Anger Linked to Heart Disease
In a recent study in the American Academy of Family Physicians, researchers concluded that men and women with high levels of chronic anger and stress are at much higher risk of heart disease. The study found men with high levels of chronic anger and irritation were over one and half times as likely to develop high blood pressure (i.e., at least 140 mmHg systolic or 90 mmHg diastolic). Individuals with chronic high intensity anger were 90% more likely to move from prehypertension to coronary heart disease when compared to people with low intensity anger.
Stress Linked to Heart Disease
Both men and women with long-standing levels of stress had nearly 1.7 times the chance of developing heart disease as compared to those with low to moderate levels of stress. This means people with high levels of chronic stress are almost twice as likely to develop coronary heart disease. However, this is completely preventable – all that needs to be done is practice new ways of relating to stress. The authors suggest that quality stress management and anger management classes are very helpful for reducing stres and anger and ultimately, preventing the unnecessary progression to coronary heart disease.

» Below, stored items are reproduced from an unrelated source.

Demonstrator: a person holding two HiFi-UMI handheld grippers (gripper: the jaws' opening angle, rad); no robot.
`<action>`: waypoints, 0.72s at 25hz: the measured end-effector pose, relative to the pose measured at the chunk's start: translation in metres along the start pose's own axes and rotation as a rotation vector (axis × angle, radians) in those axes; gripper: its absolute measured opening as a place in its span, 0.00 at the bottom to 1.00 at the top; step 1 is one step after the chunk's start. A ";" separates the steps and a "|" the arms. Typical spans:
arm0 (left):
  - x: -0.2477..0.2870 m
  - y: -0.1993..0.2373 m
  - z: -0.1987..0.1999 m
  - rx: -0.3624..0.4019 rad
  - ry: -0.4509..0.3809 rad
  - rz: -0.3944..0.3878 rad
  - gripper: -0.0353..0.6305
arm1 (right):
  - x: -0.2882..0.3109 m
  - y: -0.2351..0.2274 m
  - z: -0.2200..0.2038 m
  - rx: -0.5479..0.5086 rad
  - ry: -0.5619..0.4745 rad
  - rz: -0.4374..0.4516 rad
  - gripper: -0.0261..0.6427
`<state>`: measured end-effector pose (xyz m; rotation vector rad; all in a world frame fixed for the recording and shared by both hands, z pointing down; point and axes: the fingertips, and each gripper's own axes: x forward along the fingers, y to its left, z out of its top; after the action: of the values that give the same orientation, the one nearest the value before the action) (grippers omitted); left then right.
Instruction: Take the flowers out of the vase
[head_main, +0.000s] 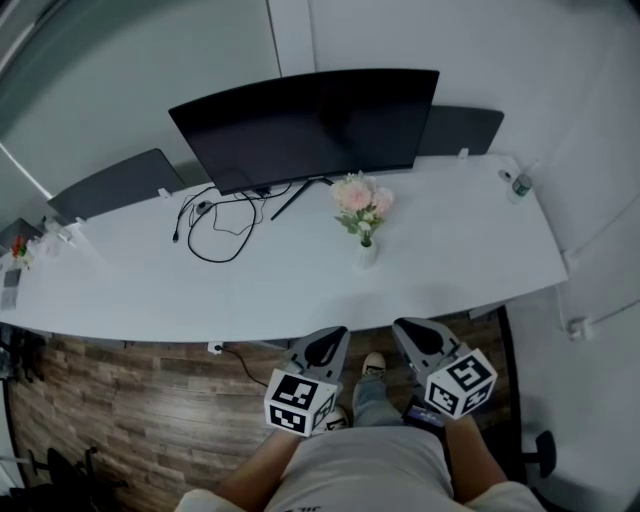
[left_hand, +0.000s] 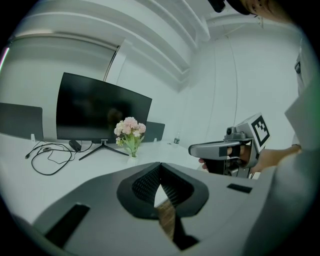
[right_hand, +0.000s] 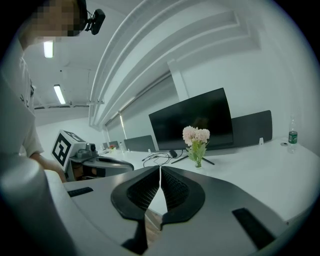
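Observation:
A bunch of pink and white flowers (head_main: 362, 201) stands in a small clear vase (head_main: 367, 252) near the middle of a long white desk (head_main: 300, 280), just in front of a black monitor (head_main: 310, 125). The flowers (left_hand: 130, 128) also show in the left gripper view, and the flowers (right_hand: 196, 136) in the right gripper view. Both grippers hang short of the desk's near edge, above the wooden floor. My left gripper (head_main: 331, 338) is shut and empty. My right gripper (head_main: 408, 329) is shut and empty too, a little to its right.
Black cables (head_main: 222, 225) lie on the desk left of the monitor stand. A small bottle (head_main: 520, 185) stands at the desk's far right end. Dark divider panels (head_main: 115, 185) rise behind the desk. The person's legs and shoes (head_main: 372, 366) are below, between the grippers.

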<state>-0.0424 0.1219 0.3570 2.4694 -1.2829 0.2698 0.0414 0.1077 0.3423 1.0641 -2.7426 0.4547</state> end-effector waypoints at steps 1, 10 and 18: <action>0.006 0.003 0.004 -0.002 -0.001 0.002 0.06 | 0.004 -0.007 0.003 0.002 0.001 -0.001 0.09; 0.062 0.029 0.034 -0.015 -0.008 0.034 0.06 | 0.040 -0.063 0.031 -0.001 0.017 0.040 0.09; 0.098 0.051 0.052 -0.041 -0.018 0.095 0.06 | 0.066 -0.103 0.051 -0.005 0.015 0.093 0.09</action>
<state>-0.0273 0.0011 0.3510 2.3860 -1.4010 0.2421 0.0612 -0.0236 0.3339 0.9317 -2.7872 0.4659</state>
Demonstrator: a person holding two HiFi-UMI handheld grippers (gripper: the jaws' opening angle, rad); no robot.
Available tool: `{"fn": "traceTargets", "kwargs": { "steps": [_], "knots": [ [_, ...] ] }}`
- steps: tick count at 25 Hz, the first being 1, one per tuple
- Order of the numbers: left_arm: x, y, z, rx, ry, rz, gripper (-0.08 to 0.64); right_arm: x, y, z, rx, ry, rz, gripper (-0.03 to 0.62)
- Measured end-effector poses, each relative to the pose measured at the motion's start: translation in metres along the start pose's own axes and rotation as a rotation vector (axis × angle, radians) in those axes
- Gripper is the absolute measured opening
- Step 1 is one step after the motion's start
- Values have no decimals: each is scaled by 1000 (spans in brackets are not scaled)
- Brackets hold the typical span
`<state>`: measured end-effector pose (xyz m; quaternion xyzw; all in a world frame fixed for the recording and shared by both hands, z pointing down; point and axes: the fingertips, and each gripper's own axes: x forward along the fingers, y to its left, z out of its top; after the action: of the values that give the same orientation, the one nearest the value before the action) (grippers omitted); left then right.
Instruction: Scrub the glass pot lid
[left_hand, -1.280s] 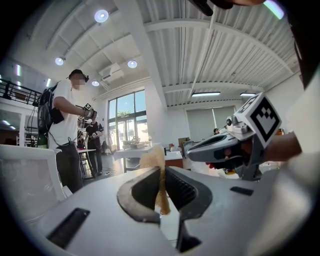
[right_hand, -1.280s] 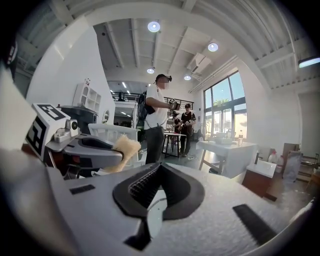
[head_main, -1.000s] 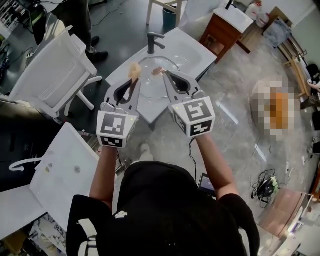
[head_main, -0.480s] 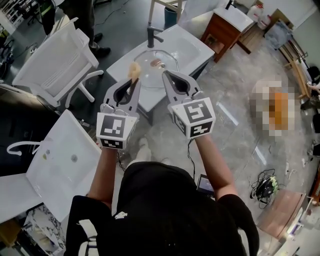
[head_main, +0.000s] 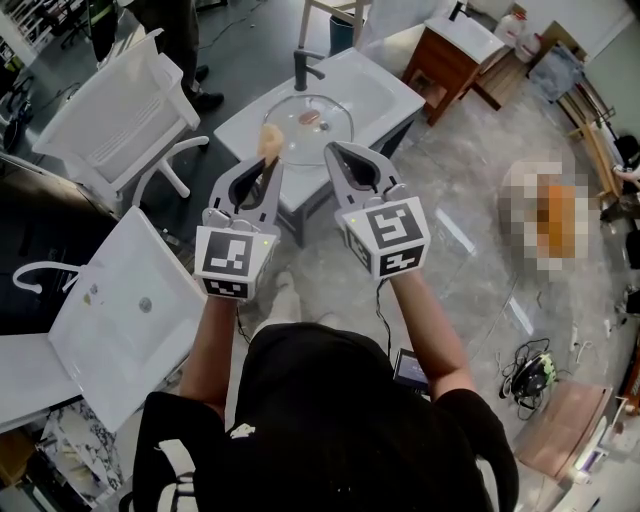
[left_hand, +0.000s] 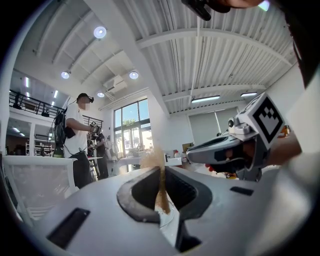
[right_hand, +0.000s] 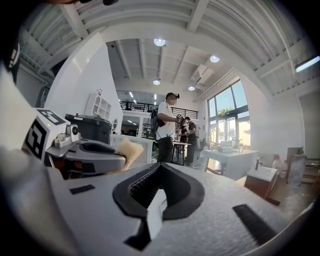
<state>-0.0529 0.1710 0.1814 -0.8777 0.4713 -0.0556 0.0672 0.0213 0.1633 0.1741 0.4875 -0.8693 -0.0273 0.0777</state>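
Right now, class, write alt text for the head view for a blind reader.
A person's left hand-held gripper clamps a tan sponge, the right hand-held gripper is shut and empty; ahead, a glass pot lid lies on a white sink.

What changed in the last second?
Both grippers drew back from the sink: the right gripper, whose tip overlapped the glass lid, is now clear of it. The left gripper still clamps the tan sponge, the right stays shut and empty, and the lid still lies in the sink.

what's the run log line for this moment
left hand-held gripper: shut on sponge | right hand-held gripper: shut, empty | glass lid: lying on sink, untouched, ahead of both
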Motion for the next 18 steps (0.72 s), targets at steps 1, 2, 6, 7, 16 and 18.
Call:
{"fn": "traceTargets", "kwargs": {
  "steps": [1,2,6,7,16,18],
  "knots": [
    [-2,-3,1,0,-1,1,20,-3,1,0,-1,-1,1,0],
    [-5,-6,1,1,-3,1,20,-7,3,0,-2,-4,2,0],
    [-11,-15,3,3,-7,4,20,-18,5,-3,-12,-2,5,0],
    [-13,-17,3,2,-8,5,20,-20,5,-4,-16,3,4,0],
    [-23,-29,0,-2,-5,11,20,-32,10,-10,-20,5,10,0],
    [-24,-30,-1,-1,-4,10,20,-33,10,-11,-20,7,9,0]
  ]
}}
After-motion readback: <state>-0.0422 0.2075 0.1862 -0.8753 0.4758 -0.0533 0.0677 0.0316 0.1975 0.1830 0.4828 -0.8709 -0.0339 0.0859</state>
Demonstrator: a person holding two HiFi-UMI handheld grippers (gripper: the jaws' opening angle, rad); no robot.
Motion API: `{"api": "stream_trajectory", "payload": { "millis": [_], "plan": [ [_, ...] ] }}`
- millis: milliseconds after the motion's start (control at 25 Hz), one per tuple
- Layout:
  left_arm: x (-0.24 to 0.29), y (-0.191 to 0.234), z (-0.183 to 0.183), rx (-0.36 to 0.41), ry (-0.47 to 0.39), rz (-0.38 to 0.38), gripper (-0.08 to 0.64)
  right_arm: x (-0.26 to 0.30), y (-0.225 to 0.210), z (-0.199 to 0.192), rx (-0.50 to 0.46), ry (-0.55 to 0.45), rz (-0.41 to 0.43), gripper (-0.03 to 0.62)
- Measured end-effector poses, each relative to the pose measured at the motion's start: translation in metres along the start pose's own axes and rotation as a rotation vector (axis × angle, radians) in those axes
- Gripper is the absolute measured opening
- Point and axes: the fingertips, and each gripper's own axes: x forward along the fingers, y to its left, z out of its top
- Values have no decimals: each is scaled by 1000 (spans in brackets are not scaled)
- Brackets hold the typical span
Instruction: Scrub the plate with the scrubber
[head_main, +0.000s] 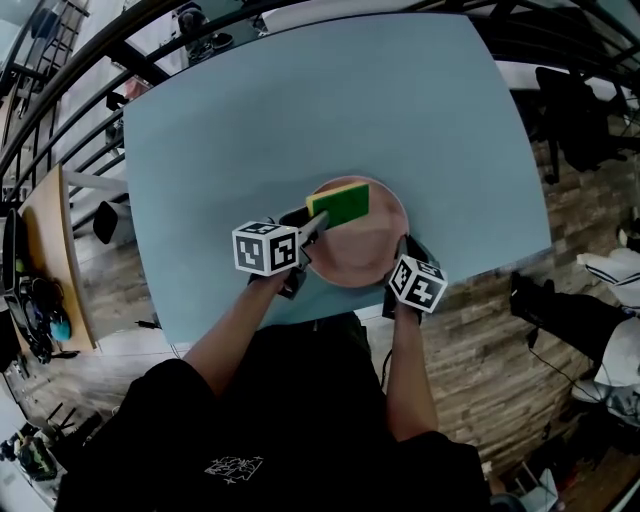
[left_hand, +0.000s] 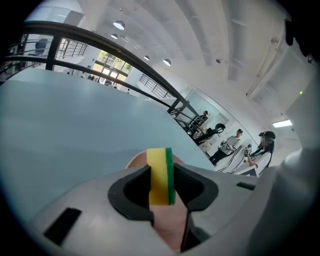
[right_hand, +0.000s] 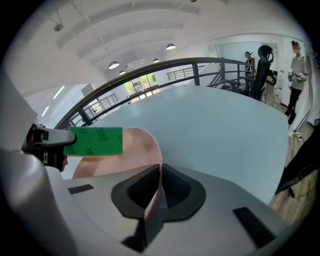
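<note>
A pink plate (head_main: 360, 245) lies on the pale blue table (head_main: 300, 110) just in front of the person. My left gripper (head_main: 312, 228) is shut on a yellow and green scrubber (head_main: 339, 203), green side up, held over the plate's far left part. In the left gripper view the scrubber (left_hand: 161, 176) stands on edge between the jaws with the plate (left_hand: 170, 227) below. My right gripper (head_main: 401, 252) is shut on the plate's near right rim. The right gripper view shows the plate (right_hand: 137, 152) running into its jaws and the scrubber (right_hand: 95, 141) at left.
The table's near edge (head_main: 330, 318) runs just behind the grippers. A wooden side table (head_main: 45, 260) with clutter stands at the left. Dark railings (head_main: 60, 110) curve round the far left. Several people (left_hand: 235, 145) stand far off beyond the table.
</note>
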Motion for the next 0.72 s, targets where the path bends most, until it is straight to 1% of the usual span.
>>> {"api": "stream_trajectory", "payload": {
  "millis": [240, 480, 720],
  "plan": [
    [-17, 4, 0, 51, 16, 36, 132, 0, 0, 2, 0, -8, 1, 20],
    [-33, 8, -7, 55, 41, 54, 132, 0, -1, 2, -3, -9, 0, 20],
    [-54, 9, -20, 68, 90, 56, 132, 0, 0, 4, -3, -11, 2, 20]
  ]
}}
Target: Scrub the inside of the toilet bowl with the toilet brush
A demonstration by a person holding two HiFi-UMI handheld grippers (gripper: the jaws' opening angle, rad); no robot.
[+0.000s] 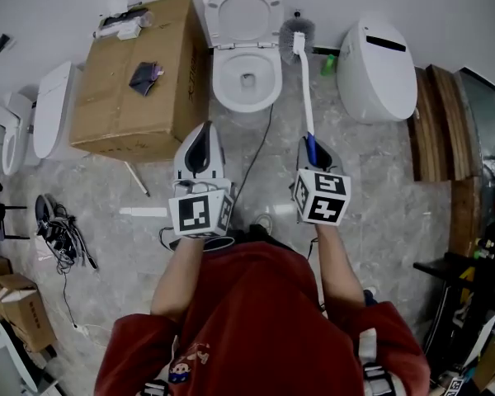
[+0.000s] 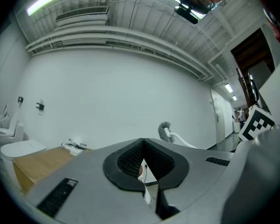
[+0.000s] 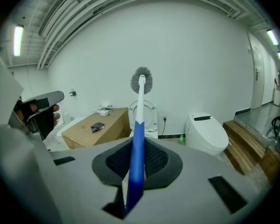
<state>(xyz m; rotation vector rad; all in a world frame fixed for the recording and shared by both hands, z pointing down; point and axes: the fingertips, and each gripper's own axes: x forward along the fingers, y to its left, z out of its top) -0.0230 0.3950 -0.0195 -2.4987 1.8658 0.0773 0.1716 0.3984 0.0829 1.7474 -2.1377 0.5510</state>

Negative Emotions In General Are Related to Heart Disease
Three major negative emotional states – depression, anxiety and anger-hostility – were implicated in coronary heart disease in a study published in the Psychological Bulletin. These findings indicate that it is more of a general disposition towards negative emotions that may be more critical for the risk of heart disease than any one specific emotion. Prevention is key. Learning new ways to turn down the intensity and frequency of anger and stress is paramount.
A Predisposition to Negative Emotions
Work by Richard Davidson, a top-notch neuropsychologist, has shown that one of our brain circuits determines how quickly we recover from negative emotions. Rarely do I work with someone who is merely angry, or solely anxious, or only depressed. More frequently, such individuals have a hard time bouncing back from any and all of the major negative emotions (e.g. anger, sadness and anxiety) due to the way in which this brain circuit works in them. While this is not their fault, it is critical for them to learn tools to manage these emotions for the good of their health and for the happiness of their loved ones.
Inevitably, people will become more aware that a predisposition towards negative emotions (e.g. hostility, anger, anxiety and depression) harms the heart and puts individuals at an increased risk of heart disease. Through practicing stress management tools and anger management tools, this risk to our hearts can be greatly diminished.